Risk Management - Information Security, Data protection and AI

Throughout the course, interactive group exercises will encourage participants to apply theoretical concepts, collaborate on problem-solving, and gain hands-on experience with AI tools to enhance security practices and data protection strategies.
Structured around the latest EU directives—GDPR, DORA, NIS2, and the AI Act—the course follows a cohesive storyline that mirrors the journey of a financial institution striving to modernize its operations while maintaining compliance and managing risk. Participants will engage with realistic scenarios, simulating decisions and challenges faced by banking risk managers in the digital era.
In an increasingly digital and interconnected financial landscape, banking professionals must navigate the complexities of information security, data protection, and the responsible use of artificial intelligence (AI). This course is designed to equip seasoned banking professionals with the knowledge and practical skills needed to address emerging risks related to data management and AI implementation.

As part of the global certification program of the House of Training in Risk Management in banking, this course aims at:

• Enhancing understanding of the EU regulatory framework for data protection, cybersecurity, and AI, with a focus on GDPR, DORA, NIS2, and the AI Act
• Equipping participants with practical skills to identify, assess, and mitigate risks related to data security and AI applications within the financial sector
• Developing competence in leveraging AI tools responsibly and efficiently for risk management while ensuring compliance and data protection

Part 1 – Setting the Context
This part lays the groundwork by introducing the three core pillars of the course: Information Security, Data Protection, and Artificial Intelligence. The objective is to build a shared foundation before engaging in hands-on activities. Content is tailored to non-technical professionals, focusing on strategic and risk management implications in the banking sector.

1. Introduction to Information Security

• Definition and scope: Confidentiality, Integrity, Availability (CIA triad)
• Threat landscape in banking: phishing, ransomware, insider threats
• Traditional security controls and best practices
• Focus: Identification and mitigation of cyber risks within enterprise risk frameworks

2. Introduction to Data Protection

• Core concepts: personal data, lawful processing, consent
• GDPR essentials: data subject rights, breach notifications, accountability
• Application to banking environments
• Focus: Compliance risk, reputational exposure, and privacy governance

3. Introduction to Artificial Intelligence

• Definition and key AI capabilities: machine learning, NLP, automation
• Use cases in finance: credit scoring, fraud detection, compliance monitoring
• Regulatory considerations: EU AI Act and high-risk systems
• Ethical and governance concerns
• Focus: AI-related risks—bias, opacity, compliance, and operational impact

Part 2 – Interactive Main Module: AI Disrupting InfoSec & Data Protection
Participants explore how AI tools are reshaping risk management practices in cybersecurity and data protection. Through collaborative group exercises and real-time demos, participants learn to evaluate risks, leverage AI tools, and present practical insights.

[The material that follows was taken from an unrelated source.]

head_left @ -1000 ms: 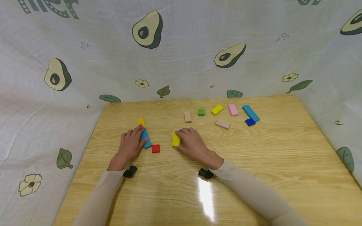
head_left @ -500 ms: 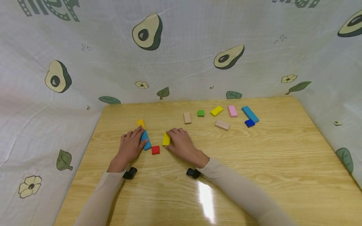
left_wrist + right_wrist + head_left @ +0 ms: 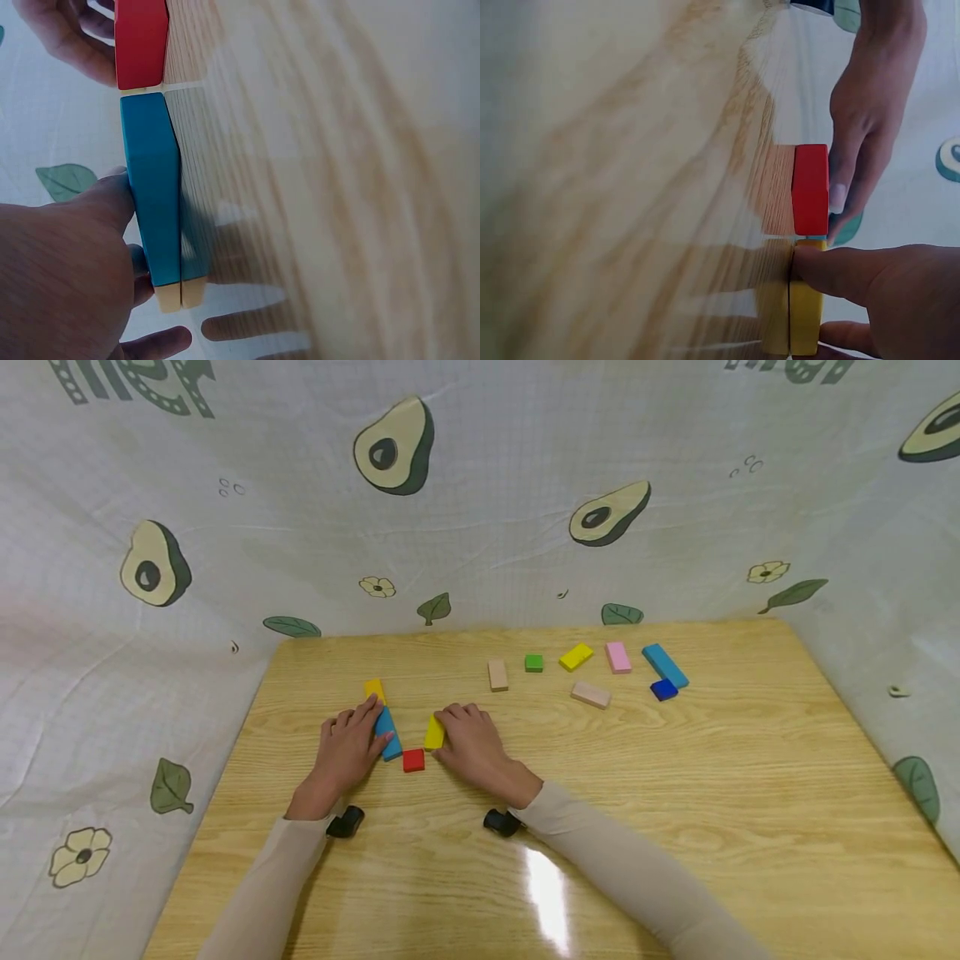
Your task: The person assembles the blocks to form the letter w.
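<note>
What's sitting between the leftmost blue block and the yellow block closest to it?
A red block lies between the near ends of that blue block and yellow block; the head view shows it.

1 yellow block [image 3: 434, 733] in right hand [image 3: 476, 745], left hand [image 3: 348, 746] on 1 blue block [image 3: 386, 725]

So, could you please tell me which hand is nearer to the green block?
Right. The right hand, gripping a yellow block, is left of the green block, on its near side; the left hand, touching a blue block, lies farther left.
</note>
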A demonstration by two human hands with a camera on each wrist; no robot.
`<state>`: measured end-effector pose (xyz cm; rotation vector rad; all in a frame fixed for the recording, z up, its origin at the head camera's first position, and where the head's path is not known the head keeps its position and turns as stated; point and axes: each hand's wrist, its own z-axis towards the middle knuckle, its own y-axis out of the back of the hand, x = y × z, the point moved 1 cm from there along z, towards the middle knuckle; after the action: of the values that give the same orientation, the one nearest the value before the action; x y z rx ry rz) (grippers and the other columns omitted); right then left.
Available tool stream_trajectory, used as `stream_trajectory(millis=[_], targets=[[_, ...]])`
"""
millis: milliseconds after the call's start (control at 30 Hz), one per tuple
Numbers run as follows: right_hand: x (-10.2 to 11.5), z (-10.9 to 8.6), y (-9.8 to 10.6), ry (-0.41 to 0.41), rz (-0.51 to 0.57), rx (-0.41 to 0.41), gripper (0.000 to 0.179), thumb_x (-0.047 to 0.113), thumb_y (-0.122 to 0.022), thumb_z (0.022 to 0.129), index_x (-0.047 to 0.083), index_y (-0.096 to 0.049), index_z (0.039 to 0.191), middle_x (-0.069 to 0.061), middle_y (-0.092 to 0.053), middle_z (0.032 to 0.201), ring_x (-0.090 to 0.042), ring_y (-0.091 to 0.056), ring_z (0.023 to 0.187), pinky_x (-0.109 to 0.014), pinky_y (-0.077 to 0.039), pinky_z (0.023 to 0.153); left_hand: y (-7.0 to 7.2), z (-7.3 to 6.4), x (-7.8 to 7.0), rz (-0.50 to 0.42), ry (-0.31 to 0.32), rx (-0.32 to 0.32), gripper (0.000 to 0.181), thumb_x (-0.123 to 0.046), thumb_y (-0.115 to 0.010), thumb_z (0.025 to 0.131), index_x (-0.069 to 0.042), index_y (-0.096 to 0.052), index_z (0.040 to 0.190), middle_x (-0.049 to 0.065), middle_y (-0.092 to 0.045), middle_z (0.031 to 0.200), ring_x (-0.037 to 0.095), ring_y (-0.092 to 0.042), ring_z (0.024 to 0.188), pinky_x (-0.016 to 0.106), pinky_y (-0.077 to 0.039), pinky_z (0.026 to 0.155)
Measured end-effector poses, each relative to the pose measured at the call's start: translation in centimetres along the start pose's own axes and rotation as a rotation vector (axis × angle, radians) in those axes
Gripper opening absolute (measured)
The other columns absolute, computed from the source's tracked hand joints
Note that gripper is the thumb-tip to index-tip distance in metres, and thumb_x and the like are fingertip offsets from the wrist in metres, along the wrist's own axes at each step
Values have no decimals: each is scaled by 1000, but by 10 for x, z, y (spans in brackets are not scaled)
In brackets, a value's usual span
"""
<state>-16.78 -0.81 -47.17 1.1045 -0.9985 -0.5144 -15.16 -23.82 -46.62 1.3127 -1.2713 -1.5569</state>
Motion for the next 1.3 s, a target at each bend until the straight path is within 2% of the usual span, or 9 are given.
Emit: stream_trajectory(millis=[367, 533, 667, 833, 1100, 1300], targets=[[5, 1, 1, -21, -7, 15, 58, 33, -80, 96, 6, -62, 144, -11, -64, 139, -33, -56, 125, -48, -45, 109, 1, -1, -1, 4, 3, 3, 60, -27, -59, 111, 2, -42, 160, 23, -35, 168, 50, -41, 143, 70, -29, 114], [-3, -3, 7, -36, 40, 20, 63, 34, -79, 97, 5, -57, 150, -13, -59, 146, -35, -54, 132, -51, -42, 114, 0, -2, -1, 4, -3, 0, 60, -27, -59, 110, 3, -43, 160, 23, -35, 168, 50, -42, 141, 69, -30, 113], [-14, -6, 19, -37, 81, -14, 62, 28, -79, 98, 3, -56, 150, -15, -58, 148, -39, -53, 133, -54, -41, 114, 0, -3, -1, 1, -8, -5, 60, -26, -59, 110, 3, -43, 159, 24, -36, 167, 50, -42, 141, 69, -30, 112], [-34, -5, 33, -71, 61, -45, 64, 27, -81, 96, 2, -56, 150, -17, -56, 150, -42, -53, 134, -56, -44, 111, 0, -3, -1, -6, -8, -10, 60, -26, -60, 110, 4, -42, 159, 24, -36, 167, 51, -42, 141, 69, -30, 113], [-68, -2, 49, -121, 45, -44, 68, 25, -80, 97, 1, -52, 153, -20, -50, 157, -44, -49, 139, -58, -40, 114, 1, -4, -1, -9, -9, -10, 61, -26, -59, 110, 3, -42, 160, 24, -36, 167, 51, -41, 142, 69, -30, 113], [-89, 8, 55, -121, 38, -32, 70, 23, -80, 97, 0, -49, 156, -21, -45, 161, -44, -47, 143, -60, -39, 116, 0, -4, 0, -6, -11, -11, 61, -26, -60, 110, 3, -42, 160, 24, -36, 167, 50, -41, 142, 68, -30, 113]])
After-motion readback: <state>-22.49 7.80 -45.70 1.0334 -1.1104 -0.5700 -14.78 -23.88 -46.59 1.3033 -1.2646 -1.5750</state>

1. AI Research Sprint – Group Work

Each group investigates one of the following real-world challenges using AI tools:

• Group 1: How AI is used to detect and prevent cyber threats
• Group 2: How AI enhances or complicates data protection and compliance
• Group 3: Risks of using AI tools (e.g., ChatGPT) in regulated banking environments
• Group 4: AI automation in compliance reporting and risk monitoring

Recommended Tools: ChatGPT, Perplexity, Gamma.AI
2. Presentation Preparation

• Groups prepare a 5-minute presentation using Gamma.AI or slide tools
• Focus: risk identification, AI application, mitigation proposals

3. Group Presentations and Peer Discussion

• Each group presents (5 minutes + 2 minutes Q&A)
• Peer feedback and trainer-facilitated discussion on risk implications and controls

4. Real-Time AI Demonstration

Trainer demonstrates how to use AI tools for common risk and compliance tasks:

• Summarizing a data breach report
• Drafting a DPIA (Data Protection Impact Assessment)
• Crafting ethical AI prompts that avoid bias or privacy risks

5. Wrap-Up and Reflections

• Summary of key insights
• Open discussion: How can AI be responsibly integrated into a bank’s risk strategy?
• Interactive poll via Mentimeter: What’s your biggest takeaway from today?

This module is part of the Risk Management Certification. To obtain their certificate, candidates must complete 11 days of training in Risk Management and pass the exam for each course.